Tumorerkrankungen, Infektionen oder schwere Frakturen können die operative Entfernung von Knochen und den Einsatz von Implantaten notwendig machen. Hierfür soll das von Fraunhofer-Forschern in Zusammenarbeit mit europäischen Partnern entwickelte Verfahren passgenaue Implantate ermöglichen, die gleichzeitig das Zellwachstum anregen. Denn während herkömmliche Oberflächenbehandlungen mit Niederdruck- oder Atmosphärendruckplasmaverfahren kaum in die Tiefe von Knochenimplantaten vordringen, ermöglicht das neue eine zellwachstumsfördernde Beschichtung auch im Innern der Implantate.

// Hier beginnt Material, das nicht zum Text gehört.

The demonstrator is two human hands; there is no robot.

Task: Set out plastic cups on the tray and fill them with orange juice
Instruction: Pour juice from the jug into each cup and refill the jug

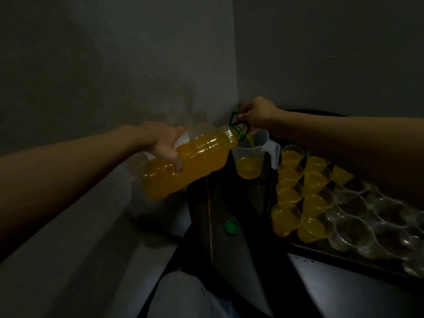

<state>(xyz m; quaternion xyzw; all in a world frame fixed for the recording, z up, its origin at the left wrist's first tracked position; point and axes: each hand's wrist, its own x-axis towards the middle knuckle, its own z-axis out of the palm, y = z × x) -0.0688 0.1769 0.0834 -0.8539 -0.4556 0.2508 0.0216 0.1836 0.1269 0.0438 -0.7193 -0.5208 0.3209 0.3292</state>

Dafür nutzt das Forscherteam des Fraunhofer-Instituts für Schicht- und Oberflächentechnik IST einen so genannten Plasma-Jet. Das Gerät bläst einen kalten Plasmastrahl, der reaktive Aminogruppen enthält, direkt auf die gedruckte Schicht. Die Aminogruppen binden an der Oberfläche und sorgen dafür, dass sich Knochenzellen hier wohlfühlen und gerne anhaften. Das Besondere: 3D-Druck und Beschichtung gehen Hand in Hand und werden in einem Gerät kombiniert. Weil für die Beschichtung keine chemische Vorbehandlung mit Lösungsmitteln notwendig ist, ist sie nicht nur kostengünstig, sondern auch umweltfreundlich.
Zellen machen später Implantat überflüssig
Die Gerüststruktur des Implantats („Scaffold“), das aus einem speziellen Copolymer gefertigt ist, ist dem natürlichen Knochen nachempfunden. Das 3D-Druckverfahren ermöglicht eine sehr individuelle, passgenaue Formgebung und Stabilität. „Unser Ziel ist, dass die Knochenzellen in die künstliche Struktur möglichst schnell hineinwachsen und das Implantat schließlich überflüssig machen. Es wird nach und nach durch körpereigene Enzyme abgebaut“, erklärt Dr. Jochen Borris, Geschäftsfeldleiter Life Science und Umwelt am Fraunhofer IST.
Variabel durch raffinierte Füllstoffe
Die mechanische Stabilität des Implantats lässt sich nicht nur über die Dichte der gedruckten Gerüststruktur steuern, sondern auch über spezielle Füllstoffe, die dem Copolymer beigemischt werden. Je höher die Füllstoffkonzentration, desto fester. „Diese Entwicklung unserer Projektpartner von der Universität Maastricht ermöglicht es, die Stabilität innerhalb des Implantats individuell zu variieren. Wie der natürliche Knochen, so kann auch das Implantat unterschiedlich feste Bereiche haben“, sagt Dr. Thomas Neubert, der das EU-Projekt am Fraunhofer IST leitet. Die Füllstoffe können zudem mit medizinischen Wirkstoffen wie Antibiotika versehen werden, die helfen, Infektionen zu verhindern.
Versuchsaufbau noch im Labormaßstab
Die bisherigen Entwicklungsschritte konnte das Projektteam erfolgreich abschließen, nun soll das Verfahren modifiziert und zur Anwendungsreife gebracht werden. Bisher befindet sich der Versuchsaufbau noch im Labormaßstab. In Zukunft könnten Ärzte, so das Ziel, ihre Patienten vermessen, individuelle Anforderungen formulieren und die Daten an Medical Print-Shops senden, wo die passgenauen Implantate dann gedruckt würden.